One of the most anticipated product launches in the aviation world took place today as SQ unveiled its new cabin products for its A380 aircraft. These products start service on the SIN-SYD route from 18 December and will be retrofitted to the entire A380 fleet by 2020. You’ll also see the business class seats appear on the new A350-900ULR jets that resume non-stop service to New York and other North American gateways.
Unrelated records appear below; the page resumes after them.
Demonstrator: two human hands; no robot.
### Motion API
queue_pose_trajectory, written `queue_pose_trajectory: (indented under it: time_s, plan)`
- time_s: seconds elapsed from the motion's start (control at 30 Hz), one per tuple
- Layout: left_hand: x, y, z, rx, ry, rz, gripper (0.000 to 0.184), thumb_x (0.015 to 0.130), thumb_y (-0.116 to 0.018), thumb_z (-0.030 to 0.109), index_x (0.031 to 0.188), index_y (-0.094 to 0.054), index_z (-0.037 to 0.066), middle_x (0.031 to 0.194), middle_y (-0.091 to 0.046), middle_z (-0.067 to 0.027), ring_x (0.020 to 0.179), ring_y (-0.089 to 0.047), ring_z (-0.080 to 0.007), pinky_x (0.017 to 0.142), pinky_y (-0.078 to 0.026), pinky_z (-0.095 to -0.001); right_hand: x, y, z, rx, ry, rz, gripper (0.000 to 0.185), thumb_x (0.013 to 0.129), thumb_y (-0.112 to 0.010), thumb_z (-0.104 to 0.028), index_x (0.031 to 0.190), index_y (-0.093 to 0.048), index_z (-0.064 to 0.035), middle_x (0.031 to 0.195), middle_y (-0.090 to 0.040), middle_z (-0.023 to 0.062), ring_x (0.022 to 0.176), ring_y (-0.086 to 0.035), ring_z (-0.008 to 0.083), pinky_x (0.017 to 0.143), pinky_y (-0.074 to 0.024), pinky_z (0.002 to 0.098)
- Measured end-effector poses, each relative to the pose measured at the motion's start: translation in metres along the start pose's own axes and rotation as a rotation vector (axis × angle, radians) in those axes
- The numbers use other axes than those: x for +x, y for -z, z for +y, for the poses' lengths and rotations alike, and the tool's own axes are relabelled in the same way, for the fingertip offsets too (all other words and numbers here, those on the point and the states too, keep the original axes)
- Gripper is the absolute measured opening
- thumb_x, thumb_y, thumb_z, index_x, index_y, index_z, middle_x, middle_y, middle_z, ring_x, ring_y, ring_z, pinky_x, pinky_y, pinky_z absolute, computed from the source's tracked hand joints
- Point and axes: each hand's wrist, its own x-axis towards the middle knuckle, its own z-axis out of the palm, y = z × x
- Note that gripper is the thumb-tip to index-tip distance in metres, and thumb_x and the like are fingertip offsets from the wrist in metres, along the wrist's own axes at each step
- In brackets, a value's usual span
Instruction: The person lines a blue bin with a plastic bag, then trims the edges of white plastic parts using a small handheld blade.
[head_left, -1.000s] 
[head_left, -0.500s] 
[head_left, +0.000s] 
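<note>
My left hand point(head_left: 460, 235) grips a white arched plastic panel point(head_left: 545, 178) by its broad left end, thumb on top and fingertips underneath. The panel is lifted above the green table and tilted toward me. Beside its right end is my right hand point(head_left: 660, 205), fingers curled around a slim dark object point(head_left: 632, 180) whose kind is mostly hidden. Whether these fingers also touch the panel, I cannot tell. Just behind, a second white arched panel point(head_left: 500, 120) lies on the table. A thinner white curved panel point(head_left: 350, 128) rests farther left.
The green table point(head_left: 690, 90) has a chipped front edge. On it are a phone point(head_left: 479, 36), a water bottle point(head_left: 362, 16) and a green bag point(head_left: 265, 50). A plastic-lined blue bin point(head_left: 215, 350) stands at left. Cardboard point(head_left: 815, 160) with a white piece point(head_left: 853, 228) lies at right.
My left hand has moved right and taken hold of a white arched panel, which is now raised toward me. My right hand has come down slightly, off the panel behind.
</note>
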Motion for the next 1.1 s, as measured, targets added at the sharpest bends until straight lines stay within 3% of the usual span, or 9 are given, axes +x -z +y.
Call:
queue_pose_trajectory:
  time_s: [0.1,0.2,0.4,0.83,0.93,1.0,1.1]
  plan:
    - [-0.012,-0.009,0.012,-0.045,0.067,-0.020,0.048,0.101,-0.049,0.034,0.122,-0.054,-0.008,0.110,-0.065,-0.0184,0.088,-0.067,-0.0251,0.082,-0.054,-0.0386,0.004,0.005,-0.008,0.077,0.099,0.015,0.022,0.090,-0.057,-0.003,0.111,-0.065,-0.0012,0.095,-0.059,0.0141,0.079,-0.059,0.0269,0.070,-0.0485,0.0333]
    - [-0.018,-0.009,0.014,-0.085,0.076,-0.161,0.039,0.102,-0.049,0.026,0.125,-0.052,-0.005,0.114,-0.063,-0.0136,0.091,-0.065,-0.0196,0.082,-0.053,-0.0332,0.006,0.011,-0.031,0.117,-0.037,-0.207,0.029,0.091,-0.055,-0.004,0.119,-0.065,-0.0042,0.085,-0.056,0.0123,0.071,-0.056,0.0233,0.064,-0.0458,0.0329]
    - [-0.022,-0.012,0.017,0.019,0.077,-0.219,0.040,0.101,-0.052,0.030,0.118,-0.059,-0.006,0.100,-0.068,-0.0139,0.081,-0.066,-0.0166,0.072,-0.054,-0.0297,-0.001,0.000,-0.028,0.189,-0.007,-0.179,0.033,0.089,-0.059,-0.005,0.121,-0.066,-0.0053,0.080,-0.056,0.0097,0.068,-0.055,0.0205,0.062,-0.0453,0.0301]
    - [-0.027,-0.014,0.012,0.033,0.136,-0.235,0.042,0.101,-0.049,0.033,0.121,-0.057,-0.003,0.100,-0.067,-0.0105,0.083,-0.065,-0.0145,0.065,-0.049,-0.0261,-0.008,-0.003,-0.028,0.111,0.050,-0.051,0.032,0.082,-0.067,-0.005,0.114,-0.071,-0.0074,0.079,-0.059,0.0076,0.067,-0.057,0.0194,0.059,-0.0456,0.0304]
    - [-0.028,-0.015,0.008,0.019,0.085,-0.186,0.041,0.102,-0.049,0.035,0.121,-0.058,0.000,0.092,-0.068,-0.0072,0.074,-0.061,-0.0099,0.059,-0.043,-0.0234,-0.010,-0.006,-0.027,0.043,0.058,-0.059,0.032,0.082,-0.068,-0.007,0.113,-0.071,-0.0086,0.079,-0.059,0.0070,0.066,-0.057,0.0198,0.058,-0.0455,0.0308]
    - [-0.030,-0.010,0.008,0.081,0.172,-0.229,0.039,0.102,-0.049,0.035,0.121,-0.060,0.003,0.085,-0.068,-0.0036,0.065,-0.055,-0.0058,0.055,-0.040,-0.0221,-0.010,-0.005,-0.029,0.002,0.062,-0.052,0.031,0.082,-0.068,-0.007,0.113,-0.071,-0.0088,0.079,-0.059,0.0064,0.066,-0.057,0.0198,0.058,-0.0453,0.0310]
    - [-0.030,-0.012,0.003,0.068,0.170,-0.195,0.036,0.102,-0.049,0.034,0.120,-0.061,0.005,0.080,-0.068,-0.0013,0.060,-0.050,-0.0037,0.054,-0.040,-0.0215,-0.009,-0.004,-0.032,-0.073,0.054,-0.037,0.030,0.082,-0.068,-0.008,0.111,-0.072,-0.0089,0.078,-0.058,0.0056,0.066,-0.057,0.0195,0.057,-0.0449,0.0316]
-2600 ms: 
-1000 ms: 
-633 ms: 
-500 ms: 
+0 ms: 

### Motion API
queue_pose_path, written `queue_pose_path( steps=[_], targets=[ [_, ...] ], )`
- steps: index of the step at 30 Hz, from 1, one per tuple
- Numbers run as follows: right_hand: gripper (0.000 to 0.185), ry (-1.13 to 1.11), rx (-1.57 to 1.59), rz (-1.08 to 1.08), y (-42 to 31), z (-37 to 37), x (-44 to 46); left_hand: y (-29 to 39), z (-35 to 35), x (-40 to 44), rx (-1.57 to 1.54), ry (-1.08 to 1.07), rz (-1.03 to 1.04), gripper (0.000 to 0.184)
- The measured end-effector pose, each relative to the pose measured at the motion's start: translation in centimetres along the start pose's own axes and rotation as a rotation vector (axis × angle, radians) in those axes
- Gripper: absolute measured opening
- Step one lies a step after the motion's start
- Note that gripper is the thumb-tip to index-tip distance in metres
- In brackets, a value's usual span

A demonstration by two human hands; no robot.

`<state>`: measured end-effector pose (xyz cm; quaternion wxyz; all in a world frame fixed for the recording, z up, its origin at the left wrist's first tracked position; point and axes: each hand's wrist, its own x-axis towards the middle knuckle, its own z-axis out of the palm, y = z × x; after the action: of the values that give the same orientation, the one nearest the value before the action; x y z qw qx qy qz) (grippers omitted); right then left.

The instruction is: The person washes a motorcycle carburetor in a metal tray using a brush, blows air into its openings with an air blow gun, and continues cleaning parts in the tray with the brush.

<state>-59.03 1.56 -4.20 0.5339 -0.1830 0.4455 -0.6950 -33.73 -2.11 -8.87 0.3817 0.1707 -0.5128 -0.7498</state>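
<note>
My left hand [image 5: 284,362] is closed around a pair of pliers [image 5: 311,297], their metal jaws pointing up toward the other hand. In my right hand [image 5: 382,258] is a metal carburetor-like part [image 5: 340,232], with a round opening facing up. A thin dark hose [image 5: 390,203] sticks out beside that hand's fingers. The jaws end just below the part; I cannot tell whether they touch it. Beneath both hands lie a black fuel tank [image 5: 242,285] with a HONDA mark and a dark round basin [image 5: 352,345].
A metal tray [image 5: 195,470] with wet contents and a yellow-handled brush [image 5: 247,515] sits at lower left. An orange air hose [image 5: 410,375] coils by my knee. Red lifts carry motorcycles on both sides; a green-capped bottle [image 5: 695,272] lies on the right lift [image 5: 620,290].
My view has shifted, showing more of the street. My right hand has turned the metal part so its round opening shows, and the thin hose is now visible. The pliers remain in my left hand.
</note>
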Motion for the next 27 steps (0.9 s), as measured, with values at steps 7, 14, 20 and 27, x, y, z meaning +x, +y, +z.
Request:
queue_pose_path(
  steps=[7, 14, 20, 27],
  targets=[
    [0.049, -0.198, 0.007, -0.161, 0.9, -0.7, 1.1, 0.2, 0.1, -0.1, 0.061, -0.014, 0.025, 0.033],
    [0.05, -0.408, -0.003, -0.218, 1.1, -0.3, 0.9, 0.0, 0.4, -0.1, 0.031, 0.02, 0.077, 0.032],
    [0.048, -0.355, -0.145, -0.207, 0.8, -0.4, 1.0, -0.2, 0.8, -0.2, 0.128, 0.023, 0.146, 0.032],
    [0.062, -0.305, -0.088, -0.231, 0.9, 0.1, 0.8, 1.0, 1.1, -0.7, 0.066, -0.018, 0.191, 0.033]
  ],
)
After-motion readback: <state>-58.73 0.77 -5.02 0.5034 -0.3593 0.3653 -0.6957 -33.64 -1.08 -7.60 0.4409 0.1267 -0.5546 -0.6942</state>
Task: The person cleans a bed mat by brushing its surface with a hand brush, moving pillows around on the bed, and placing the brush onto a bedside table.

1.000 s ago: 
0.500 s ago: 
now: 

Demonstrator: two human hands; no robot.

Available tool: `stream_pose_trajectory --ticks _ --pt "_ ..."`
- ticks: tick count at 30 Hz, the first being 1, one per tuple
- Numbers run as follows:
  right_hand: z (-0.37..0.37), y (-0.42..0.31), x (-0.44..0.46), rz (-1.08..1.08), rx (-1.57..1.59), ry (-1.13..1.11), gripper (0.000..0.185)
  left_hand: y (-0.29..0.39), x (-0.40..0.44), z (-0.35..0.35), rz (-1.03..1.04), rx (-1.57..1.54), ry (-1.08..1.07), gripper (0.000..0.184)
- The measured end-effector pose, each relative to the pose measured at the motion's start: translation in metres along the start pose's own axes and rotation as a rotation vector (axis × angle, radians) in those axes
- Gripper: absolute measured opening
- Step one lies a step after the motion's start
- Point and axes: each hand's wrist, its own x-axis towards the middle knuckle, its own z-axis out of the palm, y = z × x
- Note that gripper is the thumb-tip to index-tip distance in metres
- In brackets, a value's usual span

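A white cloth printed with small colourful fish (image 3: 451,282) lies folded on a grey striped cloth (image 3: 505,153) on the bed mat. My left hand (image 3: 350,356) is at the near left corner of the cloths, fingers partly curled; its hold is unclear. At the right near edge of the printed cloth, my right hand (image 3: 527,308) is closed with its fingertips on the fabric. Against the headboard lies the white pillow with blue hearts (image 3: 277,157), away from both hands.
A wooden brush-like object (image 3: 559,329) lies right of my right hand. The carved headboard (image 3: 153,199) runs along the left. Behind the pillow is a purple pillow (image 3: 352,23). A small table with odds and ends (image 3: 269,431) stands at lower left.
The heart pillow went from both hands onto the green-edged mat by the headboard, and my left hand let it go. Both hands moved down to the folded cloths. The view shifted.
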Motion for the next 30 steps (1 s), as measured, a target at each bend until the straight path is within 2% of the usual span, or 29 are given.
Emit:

I’ve taken some time to digest the publicity photos, compare them to real life ones taken by journalists present at the event, and consider how this unveiling measures up to what we’ve come to know and expect of Singapore Airlines. Here’s my summary of the new products:
Etihad and Emirates will sleep well tonight knowing that SQ has played it safe with their new flagship premium products. Although the new Suites offers an unprecedented amount of personal space, it is let down by sterile design and the lack of any true wow factor. Business Class remains category-leading, but SQ disappoints by opting for evolution rather than revolution. Mark this as a missed opportunity.
There’s a lot to analyze, so let’s get right into it.
Suites- more space, less wow
Let’s start with the headline attraction- SQ’s next generation Suites, re-imagined 10 years after their initial introduction shook up the aviation world. As it turns out, leaked photos from yesterday were indeed the genuine article, as SQ unveiled a bigger, more private space for each of the six Suites passengers in the newly-configured A380.
The new Suite has a separate bed and 21 inch swivel chair, which can recline up to 135 degrees. Enjoy this video of a very nervous looking Singapore Girl swiveling in the chair.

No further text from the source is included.